Intensitas hujan adalah banyaknya curah  hujan persatuan jangka waktu tertentu.  Intensitas curah hujan juga bisa diartikan ketinggian curah hujan yang terjadi pada suatu kurun waktu di mana air tersebut terkonsentrasi. Intensitas curah hujan dinotasikan dengan huruf I dengan satuan mm/jam. Apabila dikatakan intensitasnya besar berarti hujan lebat dan kondisi ini sangat berbahaya karena  berdampak dapat menimbulkan banjir, longsor dan efek negatif terhadap tanaman. 
Durasi hujan adalah lamanya suatu kejadian hujan. Intensitas hujan yang tinggi pada umumnya berlangsung dengan durasi pendek dan meliputi daerah yang tidak sangat luas. Hujan yang meliputi daerah luas, jarang sekali dengan intensitas tinggi, tetapi dapat berlangsung dengan durasi cukup panjang.
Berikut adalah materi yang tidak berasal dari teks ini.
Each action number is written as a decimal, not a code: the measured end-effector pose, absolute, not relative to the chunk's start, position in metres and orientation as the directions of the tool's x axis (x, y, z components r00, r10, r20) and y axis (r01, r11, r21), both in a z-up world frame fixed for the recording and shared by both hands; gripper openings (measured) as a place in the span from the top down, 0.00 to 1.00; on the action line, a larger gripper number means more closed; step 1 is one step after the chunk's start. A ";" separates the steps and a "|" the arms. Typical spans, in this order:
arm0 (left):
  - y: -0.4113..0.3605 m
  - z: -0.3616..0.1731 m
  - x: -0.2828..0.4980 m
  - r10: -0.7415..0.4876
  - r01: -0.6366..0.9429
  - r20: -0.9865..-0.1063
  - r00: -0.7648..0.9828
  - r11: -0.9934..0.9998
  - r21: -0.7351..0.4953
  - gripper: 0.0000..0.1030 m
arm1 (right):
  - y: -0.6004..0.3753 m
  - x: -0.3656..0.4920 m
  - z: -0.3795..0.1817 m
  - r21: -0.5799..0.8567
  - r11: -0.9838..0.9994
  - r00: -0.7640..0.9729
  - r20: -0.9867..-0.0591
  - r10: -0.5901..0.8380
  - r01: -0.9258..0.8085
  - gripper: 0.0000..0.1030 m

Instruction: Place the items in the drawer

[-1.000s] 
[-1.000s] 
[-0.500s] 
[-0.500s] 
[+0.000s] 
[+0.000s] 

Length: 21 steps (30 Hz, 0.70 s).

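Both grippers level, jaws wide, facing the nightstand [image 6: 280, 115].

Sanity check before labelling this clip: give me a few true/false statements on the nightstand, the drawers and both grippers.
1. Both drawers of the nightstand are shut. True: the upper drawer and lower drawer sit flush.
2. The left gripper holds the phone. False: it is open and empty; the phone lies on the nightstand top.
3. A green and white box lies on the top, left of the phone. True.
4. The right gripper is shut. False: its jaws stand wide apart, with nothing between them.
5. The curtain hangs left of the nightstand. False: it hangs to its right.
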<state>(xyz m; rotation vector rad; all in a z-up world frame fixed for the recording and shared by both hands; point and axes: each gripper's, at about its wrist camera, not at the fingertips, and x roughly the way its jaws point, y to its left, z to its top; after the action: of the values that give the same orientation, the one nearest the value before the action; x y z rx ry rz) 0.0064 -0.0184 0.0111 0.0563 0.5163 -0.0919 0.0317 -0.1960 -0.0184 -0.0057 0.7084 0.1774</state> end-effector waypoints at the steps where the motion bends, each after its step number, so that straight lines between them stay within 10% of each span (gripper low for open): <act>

Kombinasi dari intensitas hujan yang tinggi dengan durasi panjang jarang terjadi, tetapi apabila terjadi berarti sejumlah besar volume air bagaikan ditumpahkan dari langit.
Hujan memainkan peranan penting dalam siklus hidrologi. Lembaban dari laut menguap, berubah menjadi awan, terkumpul menjadi awan mendung, lalu turun kembali ke bumi, dan akhirnya kembali ke laut melalui sungai dan anak sungai untuk mengulangi daur ulang itu. Jumlah air hujan diukur menggunakan pengukur hujan atau ombrometer. Satuan curah hujan selalu dinyatakan dalam satuan millimeter atau inchi namun untuk di Indonesia satuan curah hujan yang digunakan adalah dalam satuan millimeter (mm).  Curah hujan 1 (satu)  milimeter artinya dalam luasan satu meter persegi pada tempat yang datar tertampung air setinggi satu milimeter atau tertampung air sebanyak satu liter.  Curah hujan merupakan ketinggian air hujan yang terkumpul dalam tempat yang datar, tidak menguap, tidak meresap, dan  tidak mengalir.
Curah hujan mempunyai peran yang sangat penting. Berdasarkan data curah hujan dapat dilakukan penggolongan iklim menurut perbandingan antara jumlah rata-rata bulan kering dengan jumlah rata-rata bulan basah. Bulan kering terjadi jika curah hujan bulanan kurang dari 60 mm/bulan, sedangkan bulan basah terjadi jika curah hujan bulanan diatas 0 mm/bulan. Diantara bulan kering dan bulan basah tersebut terdapat bulan lembab yang terjadi apabila curah hujan bulanan antara 60-100 mm/bulan.
Biasanya hujan memiliki kadar asam pH 6. Air hujan dengan pH di bawah 5,6 dianggap hujan asam. Banyak orang menganggap bahwa bau yang tercium pada saat hujan dianggap wangi atau menyenangkan. Sumber dari bau ini adalah petrichor, minyak atsiri yang diproduksi oleh tumbuhan, kemudian diserap oleh batuan dan tanah, dan kemudian dilepas ke udara pada saat hujan.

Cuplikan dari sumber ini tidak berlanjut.